Wednesday, 7 October 2009


[contemporary Chernobyl]

Oh no, not mine: it's just due to the publication of Dominic Fox's book Cold World, which I had the, excusez le mot, *pleasure* of reading earlier in pdf. It's a great book, where the author examines the *positive* potential of so called dysphoria, as opposed to euphoria, calling it "militant" in every case when the dysphoria and displeasure (or dejection) is an *active* state practised by the subject. or, as Alex Williams claims, "[T]he Left is trapped in a sort of depression, in a dysphoric state itself. Here “militant dysphoria” means the dysphoria of the militant. The hope arises that it is through a radicalisation of this very negative state that a future emancipatory politics might be born. A radicalisation in what sense though?" Good question and follow the rest on Splintering Bone Ashes blog on the right from this post.

I'm not going to outline the book now, the right time will come when I will have more time, but here just to sum up an event that took place just few days ago in London at Goldsmith's, where a panel discussion with few persentations by very interesting thinkers grouped around Zer0 Books took place.

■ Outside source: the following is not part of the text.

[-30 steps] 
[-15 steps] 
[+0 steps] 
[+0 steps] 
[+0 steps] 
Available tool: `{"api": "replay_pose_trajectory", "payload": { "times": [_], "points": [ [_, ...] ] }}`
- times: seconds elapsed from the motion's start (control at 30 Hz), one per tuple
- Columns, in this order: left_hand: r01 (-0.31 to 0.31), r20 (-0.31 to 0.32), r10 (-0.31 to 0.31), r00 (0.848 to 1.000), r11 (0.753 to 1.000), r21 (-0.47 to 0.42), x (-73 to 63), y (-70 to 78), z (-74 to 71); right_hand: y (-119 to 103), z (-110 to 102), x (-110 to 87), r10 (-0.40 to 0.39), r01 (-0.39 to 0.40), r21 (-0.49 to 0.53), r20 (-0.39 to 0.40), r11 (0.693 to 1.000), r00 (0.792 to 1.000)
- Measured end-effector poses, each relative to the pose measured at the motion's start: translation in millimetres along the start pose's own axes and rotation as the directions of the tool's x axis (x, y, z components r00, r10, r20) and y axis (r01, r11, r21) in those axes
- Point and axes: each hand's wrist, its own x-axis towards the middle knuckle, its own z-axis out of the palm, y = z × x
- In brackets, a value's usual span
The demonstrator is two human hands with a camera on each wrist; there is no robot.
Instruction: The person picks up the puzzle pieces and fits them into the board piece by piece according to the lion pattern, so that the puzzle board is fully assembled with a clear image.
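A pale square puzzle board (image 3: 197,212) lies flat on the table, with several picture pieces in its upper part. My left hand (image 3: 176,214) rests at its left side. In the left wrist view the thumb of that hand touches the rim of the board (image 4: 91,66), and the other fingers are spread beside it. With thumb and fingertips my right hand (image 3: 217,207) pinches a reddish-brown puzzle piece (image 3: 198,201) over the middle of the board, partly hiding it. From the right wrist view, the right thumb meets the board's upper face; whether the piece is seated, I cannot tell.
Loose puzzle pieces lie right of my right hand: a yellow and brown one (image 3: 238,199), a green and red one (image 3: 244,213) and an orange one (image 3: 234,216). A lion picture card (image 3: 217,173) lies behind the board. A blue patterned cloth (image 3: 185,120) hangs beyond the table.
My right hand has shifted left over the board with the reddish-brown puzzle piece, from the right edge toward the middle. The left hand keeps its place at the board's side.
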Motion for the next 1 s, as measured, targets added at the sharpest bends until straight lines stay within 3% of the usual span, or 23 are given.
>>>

I'm quoting a piece by Nina Power she posted on her blog Infinite Thought, where she refers to, among other things, von Trier's "Antichrist" (which I personally, had to admit that, rejected as pretentious soft-slasher kitsch), Herzog and Shulamith Firestone, famous feminist and her reflection on woman's body. lots of links to other speeches at her blog.
here it goes:

[Herzog on 'Fitzcarraldo'] Of course we are challenging nature itself, and it hits back, it just hits back, that’s all. And that’s what’s grandiose about it and we have to accept that it’s much stronger than we are. Kinski always says it’s full of erotic elements. I don’t see it so much as erotic, I see it more full of obscenity … And nature here is vile and base. I wouldn’t see anything erotical here. I would see fornication and asphyxiation and choking and fighting for survival and growing and just rotting away. Of course there is a lot of misery, but it is the same misery that is all around us. The trees here are in misery, and the birds are in misery. I don’t think they sing, they just screech in pain …. Taking a close look at what’s around us, there is some sort of a harmony. There is the harmony of overwhelming and collective murder …. There is no harmony in the universe. We have to get acquainted to this idea that there is no real harmony as we have conceived it. (see this post on Conjunctural a while back, with useful comments from Ben)

A dysphoric relation to nature may see itself fascinated and reflected in a world of killing and eating but our age is characterised by a dyphoric relation to forms of nature in general much closer to home: human nature, particularly bodily nature. Think of eating disorders, self-harm, particularly prevalent in young women, where any concern for health gets subsumed into a desire for thinness, beauty or desirability. In this sense, then, there exists a common, generalised form of dysphoria in the west, a turning away from 'health', either mental or physical, towards a lessening (if not a worsening) of the world, to exist in a smaller way, to take up less space. To be dysphoric in the shape of body dysmorphia is, particularly though certainly not only for women, to be on board with the idea that our inner nature is to be punished. Just to give you a strange example of these priorities, yesterday I was walking past a pharmacy and saw a sign advertising a cervical cancer vaccine for £379 and beneath it, Botox for just £50: the vaccine that one might hope would be distributed for free by the state is more than seven times more expensive than having a barely-legal poison injected into your face.

the paradoxes and seeming dualisms of health/disease, positive/negative penetrate us at least since Romanticism and were probably most famously put by one of the most "entrenched" and powerful Modernists, Thomas Mann, who was a late heir of a long philosophical tradition, culminating in his last great novel , Dr. Faustus. I hope to muse on that more later.